*AIM OF THE EXERCISE*
Below are records; reproduce exactly the lines from the one that has "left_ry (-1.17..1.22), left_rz" through the one that has "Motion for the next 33", ends included, and nothing more.

╔══

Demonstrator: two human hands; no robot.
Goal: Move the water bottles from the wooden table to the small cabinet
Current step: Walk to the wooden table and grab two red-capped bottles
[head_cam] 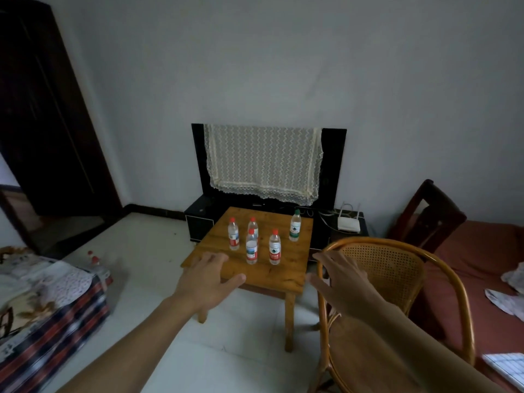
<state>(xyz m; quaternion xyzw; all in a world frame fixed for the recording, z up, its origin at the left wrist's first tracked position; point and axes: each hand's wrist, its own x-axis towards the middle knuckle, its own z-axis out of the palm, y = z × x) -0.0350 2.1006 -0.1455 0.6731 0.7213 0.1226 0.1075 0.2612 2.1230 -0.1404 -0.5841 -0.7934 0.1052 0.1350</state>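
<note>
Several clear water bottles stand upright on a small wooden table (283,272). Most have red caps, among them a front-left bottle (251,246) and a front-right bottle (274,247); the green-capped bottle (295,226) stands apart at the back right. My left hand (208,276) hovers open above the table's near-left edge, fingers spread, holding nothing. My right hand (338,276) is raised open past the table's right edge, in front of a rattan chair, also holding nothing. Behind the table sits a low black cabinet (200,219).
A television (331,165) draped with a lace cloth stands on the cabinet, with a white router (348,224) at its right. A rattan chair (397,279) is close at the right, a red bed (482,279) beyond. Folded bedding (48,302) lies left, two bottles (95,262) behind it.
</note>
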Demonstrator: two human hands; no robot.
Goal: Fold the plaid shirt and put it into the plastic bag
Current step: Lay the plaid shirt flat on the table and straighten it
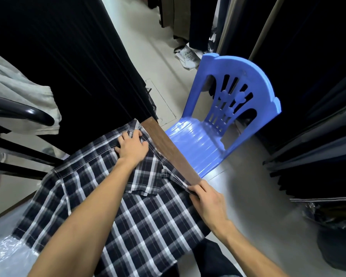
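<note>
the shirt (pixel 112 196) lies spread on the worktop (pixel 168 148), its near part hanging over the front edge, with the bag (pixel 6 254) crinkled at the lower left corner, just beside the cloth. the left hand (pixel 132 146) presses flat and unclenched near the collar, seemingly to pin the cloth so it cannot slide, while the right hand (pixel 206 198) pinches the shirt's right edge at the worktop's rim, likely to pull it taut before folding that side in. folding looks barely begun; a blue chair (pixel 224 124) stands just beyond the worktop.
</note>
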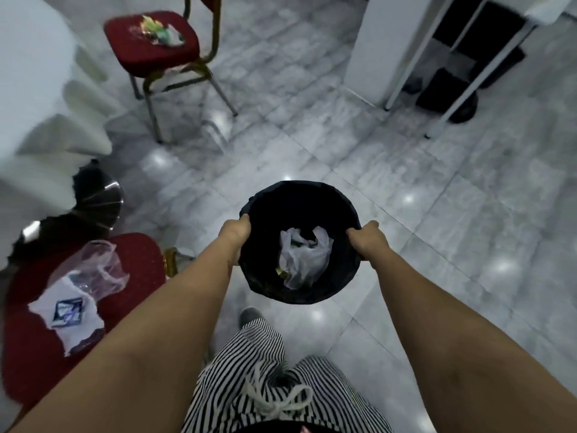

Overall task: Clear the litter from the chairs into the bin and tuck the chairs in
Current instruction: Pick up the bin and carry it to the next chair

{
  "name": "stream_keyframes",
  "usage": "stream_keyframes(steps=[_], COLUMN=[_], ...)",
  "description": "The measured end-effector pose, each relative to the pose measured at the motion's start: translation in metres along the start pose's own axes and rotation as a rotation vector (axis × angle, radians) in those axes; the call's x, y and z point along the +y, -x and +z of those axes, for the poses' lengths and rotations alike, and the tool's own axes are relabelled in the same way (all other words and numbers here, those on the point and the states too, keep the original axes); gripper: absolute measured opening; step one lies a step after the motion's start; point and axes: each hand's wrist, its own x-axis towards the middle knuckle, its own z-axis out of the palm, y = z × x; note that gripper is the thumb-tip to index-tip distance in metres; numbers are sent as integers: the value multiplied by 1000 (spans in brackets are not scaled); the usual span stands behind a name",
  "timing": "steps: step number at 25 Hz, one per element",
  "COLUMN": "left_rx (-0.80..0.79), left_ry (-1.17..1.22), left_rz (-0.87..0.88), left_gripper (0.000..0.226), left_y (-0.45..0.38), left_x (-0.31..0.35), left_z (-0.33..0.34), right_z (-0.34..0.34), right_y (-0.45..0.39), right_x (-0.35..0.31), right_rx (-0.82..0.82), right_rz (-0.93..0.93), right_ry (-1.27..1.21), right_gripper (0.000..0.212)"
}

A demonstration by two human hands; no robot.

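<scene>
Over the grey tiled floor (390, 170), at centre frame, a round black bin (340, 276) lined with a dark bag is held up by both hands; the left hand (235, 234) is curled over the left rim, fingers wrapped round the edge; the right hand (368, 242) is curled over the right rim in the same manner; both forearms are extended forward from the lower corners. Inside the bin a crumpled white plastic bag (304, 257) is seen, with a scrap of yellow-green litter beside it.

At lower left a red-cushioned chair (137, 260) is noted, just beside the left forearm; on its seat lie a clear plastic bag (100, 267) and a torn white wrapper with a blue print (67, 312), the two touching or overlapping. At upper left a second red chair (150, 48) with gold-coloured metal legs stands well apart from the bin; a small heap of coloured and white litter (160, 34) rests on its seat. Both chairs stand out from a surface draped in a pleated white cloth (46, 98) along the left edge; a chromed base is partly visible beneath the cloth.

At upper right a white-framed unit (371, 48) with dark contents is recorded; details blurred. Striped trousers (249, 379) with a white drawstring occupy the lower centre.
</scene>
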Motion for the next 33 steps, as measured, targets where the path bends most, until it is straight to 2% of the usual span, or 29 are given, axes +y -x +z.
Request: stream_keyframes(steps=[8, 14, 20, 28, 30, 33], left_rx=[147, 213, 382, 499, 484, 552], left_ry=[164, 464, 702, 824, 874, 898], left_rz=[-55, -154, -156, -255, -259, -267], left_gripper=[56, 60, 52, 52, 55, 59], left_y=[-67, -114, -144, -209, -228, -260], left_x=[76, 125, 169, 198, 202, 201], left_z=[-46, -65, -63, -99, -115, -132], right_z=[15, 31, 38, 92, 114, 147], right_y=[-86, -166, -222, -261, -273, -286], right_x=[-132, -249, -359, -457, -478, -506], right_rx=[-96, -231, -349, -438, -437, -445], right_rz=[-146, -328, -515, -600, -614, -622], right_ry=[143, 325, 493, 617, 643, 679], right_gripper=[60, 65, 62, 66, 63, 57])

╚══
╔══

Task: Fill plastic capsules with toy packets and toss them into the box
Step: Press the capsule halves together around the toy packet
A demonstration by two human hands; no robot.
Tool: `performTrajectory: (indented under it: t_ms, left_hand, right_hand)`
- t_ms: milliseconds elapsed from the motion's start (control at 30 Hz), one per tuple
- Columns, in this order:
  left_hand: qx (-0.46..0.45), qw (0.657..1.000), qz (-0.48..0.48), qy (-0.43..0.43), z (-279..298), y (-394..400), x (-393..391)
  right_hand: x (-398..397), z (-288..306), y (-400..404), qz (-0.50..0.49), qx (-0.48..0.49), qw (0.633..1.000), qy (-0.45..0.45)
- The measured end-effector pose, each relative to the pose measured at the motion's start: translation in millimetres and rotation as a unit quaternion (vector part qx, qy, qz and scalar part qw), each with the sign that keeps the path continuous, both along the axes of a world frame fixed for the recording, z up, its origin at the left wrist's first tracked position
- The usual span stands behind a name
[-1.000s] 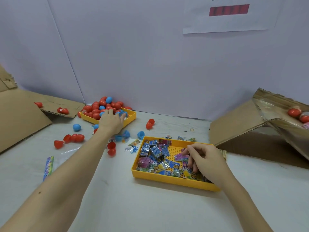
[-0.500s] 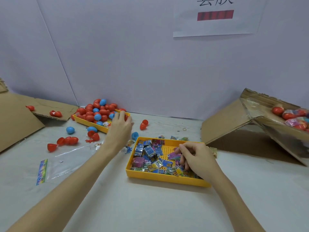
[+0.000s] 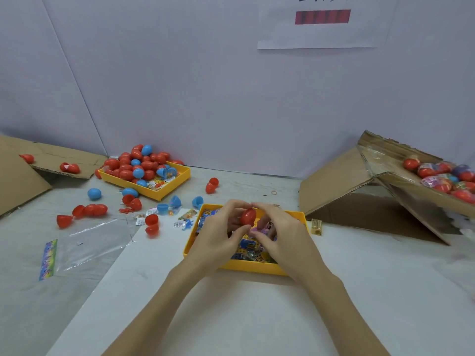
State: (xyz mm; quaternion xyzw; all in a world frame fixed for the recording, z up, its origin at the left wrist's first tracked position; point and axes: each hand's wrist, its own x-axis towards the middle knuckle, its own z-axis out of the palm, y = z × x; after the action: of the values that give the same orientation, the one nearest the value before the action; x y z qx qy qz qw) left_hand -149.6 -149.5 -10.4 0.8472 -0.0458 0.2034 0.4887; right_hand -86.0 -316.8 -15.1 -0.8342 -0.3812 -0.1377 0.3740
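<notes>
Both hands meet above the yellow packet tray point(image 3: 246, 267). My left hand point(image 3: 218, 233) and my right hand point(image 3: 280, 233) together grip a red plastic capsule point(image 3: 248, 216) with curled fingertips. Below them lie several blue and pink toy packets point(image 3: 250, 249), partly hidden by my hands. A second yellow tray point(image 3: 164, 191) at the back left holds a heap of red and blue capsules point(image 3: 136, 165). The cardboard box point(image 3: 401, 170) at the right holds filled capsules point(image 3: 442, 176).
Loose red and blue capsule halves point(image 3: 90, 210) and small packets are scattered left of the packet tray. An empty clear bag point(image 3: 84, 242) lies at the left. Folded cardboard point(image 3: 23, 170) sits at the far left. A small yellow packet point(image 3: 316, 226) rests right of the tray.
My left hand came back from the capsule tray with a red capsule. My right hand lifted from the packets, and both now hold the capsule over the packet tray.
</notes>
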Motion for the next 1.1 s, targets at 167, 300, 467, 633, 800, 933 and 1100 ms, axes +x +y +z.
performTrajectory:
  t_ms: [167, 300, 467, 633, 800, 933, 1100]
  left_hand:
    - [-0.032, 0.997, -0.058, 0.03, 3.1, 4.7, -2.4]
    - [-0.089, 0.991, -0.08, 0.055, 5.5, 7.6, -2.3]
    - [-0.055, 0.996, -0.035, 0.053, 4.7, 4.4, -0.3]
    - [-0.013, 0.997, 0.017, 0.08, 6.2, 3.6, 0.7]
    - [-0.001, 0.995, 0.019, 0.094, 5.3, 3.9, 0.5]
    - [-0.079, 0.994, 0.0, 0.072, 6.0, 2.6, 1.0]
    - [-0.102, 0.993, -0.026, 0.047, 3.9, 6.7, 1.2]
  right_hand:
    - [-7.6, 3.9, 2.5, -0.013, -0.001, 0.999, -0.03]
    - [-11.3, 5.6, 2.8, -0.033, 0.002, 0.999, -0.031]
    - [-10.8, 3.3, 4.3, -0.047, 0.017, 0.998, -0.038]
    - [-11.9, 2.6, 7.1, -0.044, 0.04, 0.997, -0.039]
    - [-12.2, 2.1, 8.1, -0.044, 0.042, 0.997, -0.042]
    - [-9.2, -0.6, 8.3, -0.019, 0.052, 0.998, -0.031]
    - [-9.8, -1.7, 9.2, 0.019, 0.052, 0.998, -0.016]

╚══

*SOLUTION TO THIS PROBLEM*
  "COLUMN": "left_rx (-0.80..0.79), left_ry (-1.17..1.22), left_rz (-0.87..0.88), left_gripper (0.000..0.226), left_y (-0.45..0.38), left_x (-0.31..0.35), left_z (-0.33..0.34), right_z (-0.34..0.34), right_y (-0.45..0.39), right_x (-0.35..0.31), right_rx (-0.82..0.82), right_rz (-0.93..0.93), right_ry (-1.27..1.21), right_gripper (0.000..0.212)"
}

A demonstration by two human hands; no robot.

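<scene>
Over the grey tiled floor (390, 170), at centre frame, a round black bin (340, 276) lined with a dark bag is held up by both hands; the left hand (235, 234) is curled over the left rim, fingers wrapped round the edge; the right hand (368, 242) is curled over the right rim in the same manner; both forearms are extended forward from the lower corners. Inside the bin a crumpled white plastic bag (304, 257) is seen, with a scrap of yellow-green litter beside it.

At lower left a red-cushioned chair (137, 260) is noted, just beside the left forearm; on its seat lie a clear plastic bag (100, 267) and a torn white wrapper with a blue print (67, 312), the two touching or overlapping. At upper left a second red chair (150, 48) with gold-coloured metal legs stands well apart from the bin; a small heap of coloured and white litter (160, 34) rests on its seat. Both chairs stand out from a surface draped in a pleated white cloth (46, 98) along the left edge; a chromed base is partly visible beneath the cloth.

At upper right a white-framed unit (371, 48) with dark contents is recorded; details blurred. Striped trousers (249, 379) with a white drawstring occupy the lower centre.
</scene>
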Motion for the next 33 steps, as measured, targets where the path bends most, until it is straight to 2% of the usual span, or 29 are given, axes +y -x +z.

The output is complete as shown.